WHAT TO WORK ON →
Give the number of lines below that hold "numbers", and only that.

Stored records →
——
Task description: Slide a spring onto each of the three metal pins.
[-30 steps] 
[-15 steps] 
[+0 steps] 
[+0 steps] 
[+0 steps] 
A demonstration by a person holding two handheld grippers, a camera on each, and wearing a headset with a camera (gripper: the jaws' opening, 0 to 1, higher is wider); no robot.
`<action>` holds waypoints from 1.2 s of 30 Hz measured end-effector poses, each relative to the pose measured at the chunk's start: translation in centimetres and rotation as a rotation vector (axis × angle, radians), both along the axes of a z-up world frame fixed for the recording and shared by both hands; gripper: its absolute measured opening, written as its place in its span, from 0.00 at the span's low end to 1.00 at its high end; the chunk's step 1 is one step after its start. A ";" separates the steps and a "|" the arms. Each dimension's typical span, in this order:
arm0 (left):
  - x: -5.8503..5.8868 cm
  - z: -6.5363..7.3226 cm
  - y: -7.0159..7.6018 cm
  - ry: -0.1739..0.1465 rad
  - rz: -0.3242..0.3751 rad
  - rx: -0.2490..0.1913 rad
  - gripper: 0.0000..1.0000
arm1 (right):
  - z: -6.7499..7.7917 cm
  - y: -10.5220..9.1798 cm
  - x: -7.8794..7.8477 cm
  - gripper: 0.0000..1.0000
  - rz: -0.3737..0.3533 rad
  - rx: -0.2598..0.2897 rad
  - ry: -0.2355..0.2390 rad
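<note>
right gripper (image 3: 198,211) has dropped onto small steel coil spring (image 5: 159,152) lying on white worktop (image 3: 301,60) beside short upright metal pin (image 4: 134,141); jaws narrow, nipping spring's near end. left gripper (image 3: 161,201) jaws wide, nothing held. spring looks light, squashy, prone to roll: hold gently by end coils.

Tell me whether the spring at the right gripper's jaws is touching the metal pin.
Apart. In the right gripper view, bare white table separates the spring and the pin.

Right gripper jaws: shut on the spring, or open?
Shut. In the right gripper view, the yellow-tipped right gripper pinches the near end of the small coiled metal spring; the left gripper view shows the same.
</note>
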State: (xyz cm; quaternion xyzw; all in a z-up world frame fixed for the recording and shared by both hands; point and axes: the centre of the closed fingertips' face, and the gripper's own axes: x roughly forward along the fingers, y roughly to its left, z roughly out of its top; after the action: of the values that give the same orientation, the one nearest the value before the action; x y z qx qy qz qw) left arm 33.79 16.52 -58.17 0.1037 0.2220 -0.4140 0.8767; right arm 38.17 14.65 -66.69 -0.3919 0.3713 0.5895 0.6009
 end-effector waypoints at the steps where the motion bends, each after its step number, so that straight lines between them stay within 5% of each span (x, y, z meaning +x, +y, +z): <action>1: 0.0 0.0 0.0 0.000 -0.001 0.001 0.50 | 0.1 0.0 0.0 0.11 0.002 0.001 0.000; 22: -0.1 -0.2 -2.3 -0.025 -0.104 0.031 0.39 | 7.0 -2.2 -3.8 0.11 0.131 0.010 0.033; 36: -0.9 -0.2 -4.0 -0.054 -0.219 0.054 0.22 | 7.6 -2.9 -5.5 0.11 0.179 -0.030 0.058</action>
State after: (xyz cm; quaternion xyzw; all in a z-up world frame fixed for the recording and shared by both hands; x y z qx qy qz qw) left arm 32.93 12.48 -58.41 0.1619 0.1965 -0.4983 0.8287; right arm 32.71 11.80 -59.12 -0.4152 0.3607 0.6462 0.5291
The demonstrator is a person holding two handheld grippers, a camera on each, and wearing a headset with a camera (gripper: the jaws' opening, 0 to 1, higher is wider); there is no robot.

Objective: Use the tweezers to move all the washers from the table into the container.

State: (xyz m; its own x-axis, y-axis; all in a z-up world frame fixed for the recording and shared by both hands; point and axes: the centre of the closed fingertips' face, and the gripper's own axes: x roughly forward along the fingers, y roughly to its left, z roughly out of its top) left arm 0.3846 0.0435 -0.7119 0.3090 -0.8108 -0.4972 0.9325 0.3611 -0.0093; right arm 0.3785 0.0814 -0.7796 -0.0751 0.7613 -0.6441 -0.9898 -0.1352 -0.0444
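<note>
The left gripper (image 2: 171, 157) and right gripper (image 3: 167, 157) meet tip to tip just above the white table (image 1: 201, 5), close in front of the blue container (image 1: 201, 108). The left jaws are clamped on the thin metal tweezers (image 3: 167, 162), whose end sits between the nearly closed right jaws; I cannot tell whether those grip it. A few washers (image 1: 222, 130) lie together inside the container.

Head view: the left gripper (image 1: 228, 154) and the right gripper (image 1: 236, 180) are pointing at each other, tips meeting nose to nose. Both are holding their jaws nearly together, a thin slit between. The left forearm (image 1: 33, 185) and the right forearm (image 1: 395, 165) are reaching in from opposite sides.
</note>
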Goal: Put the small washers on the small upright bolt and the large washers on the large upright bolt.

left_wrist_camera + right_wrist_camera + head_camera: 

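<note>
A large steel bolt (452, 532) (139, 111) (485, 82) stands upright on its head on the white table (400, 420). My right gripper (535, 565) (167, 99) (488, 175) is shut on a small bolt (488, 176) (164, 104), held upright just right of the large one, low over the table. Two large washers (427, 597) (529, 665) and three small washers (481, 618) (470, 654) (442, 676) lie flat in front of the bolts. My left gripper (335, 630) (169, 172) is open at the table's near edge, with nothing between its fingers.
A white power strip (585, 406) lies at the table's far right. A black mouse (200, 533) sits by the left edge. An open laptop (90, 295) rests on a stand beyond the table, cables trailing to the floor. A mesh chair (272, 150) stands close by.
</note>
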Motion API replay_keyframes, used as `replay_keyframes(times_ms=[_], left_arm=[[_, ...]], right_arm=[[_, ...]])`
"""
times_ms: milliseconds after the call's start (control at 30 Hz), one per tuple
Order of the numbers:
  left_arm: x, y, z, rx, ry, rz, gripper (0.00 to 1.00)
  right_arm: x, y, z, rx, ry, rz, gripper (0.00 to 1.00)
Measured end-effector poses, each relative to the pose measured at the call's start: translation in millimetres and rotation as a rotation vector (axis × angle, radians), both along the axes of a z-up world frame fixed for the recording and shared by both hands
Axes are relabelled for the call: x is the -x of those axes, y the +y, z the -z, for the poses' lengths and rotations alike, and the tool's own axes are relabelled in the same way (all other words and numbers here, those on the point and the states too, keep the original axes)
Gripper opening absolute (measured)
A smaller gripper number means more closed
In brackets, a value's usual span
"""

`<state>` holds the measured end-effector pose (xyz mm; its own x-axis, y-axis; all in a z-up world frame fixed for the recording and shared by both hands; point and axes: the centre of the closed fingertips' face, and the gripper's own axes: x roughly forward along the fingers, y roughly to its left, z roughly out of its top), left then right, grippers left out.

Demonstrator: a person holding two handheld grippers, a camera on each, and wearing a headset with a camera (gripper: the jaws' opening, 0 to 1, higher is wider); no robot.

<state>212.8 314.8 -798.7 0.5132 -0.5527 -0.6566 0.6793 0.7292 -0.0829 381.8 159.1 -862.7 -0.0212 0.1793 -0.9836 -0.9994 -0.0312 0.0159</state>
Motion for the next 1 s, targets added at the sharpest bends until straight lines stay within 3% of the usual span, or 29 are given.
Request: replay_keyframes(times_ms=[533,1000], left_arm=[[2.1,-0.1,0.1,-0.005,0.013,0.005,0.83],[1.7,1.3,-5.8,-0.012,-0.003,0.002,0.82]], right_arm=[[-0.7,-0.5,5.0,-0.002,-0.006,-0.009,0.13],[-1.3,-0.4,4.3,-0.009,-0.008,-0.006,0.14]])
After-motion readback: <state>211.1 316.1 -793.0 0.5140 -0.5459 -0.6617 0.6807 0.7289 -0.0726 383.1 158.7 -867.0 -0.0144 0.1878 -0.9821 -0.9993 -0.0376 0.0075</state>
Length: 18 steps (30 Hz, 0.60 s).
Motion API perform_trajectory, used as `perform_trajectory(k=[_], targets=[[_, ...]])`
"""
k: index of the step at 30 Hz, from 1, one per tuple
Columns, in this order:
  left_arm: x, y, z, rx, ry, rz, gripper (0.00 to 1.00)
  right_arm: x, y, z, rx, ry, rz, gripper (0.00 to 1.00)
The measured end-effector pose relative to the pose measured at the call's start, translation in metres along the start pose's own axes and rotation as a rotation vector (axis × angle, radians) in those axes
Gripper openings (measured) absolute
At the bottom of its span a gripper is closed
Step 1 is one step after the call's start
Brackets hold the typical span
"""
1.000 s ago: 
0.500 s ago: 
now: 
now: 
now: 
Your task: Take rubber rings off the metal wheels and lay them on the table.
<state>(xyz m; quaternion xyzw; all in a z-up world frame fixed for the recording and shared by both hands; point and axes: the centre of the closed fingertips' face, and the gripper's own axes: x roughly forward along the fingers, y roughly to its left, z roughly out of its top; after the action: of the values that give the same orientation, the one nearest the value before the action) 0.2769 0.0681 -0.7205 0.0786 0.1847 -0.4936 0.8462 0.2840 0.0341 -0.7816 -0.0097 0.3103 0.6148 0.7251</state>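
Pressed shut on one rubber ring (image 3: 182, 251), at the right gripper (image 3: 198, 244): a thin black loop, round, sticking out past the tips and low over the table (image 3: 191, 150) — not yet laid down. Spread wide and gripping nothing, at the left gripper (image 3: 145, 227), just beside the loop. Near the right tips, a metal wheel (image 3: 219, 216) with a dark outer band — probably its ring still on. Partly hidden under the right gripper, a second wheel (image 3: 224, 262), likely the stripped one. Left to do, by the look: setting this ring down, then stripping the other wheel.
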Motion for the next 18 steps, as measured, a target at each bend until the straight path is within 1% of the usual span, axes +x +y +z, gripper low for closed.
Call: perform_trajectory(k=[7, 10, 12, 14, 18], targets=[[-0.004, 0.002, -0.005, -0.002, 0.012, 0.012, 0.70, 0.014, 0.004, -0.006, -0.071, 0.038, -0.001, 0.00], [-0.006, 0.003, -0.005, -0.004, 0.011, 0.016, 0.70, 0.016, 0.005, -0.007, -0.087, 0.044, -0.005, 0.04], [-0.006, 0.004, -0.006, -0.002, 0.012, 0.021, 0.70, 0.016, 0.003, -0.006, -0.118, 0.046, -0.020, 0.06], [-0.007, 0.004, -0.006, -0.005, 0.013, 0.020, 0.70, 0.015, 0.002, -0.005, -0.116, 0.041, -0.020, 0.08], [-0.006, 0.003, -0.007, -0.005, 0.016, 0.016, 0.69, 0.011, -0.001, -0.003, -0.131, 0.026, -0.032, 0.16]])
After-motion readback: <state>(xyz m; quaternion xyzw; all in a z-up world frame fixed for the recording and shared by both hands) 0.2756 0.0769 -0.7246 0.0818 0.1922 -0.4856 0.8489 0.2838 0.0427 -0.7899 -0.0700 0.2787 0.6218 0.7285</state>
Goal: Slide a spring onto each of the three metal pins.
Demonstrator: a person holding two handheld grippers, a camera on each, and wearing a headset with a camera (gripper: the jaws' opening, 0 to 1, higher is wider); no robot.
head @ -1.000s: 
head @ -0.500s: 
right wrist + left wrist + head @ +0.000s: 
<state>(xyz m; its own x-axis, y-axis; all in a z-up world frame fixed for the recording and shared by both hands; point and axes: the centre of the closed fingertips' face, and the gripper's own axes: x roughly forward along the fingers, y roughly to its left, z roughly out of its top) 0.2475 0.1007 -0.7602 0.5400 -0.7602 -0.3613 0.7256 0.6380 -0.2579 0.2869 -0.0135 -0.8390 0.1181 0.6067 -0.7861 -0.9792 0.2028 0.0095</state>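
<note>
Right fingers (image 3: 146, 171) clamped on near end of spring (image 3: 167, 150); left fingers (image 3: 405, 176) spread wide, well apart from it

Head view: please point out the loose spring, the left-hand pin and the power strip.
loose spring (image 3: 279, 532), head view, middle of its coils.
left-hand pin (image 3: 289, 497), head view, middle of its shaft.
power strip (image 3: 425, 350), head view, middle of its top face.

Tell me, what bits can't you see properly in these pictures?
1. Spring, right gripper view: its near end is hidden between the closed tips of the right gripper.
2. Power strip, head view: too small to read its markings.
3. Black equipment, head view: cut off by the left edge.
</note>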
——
WRITTEN REPLY →
2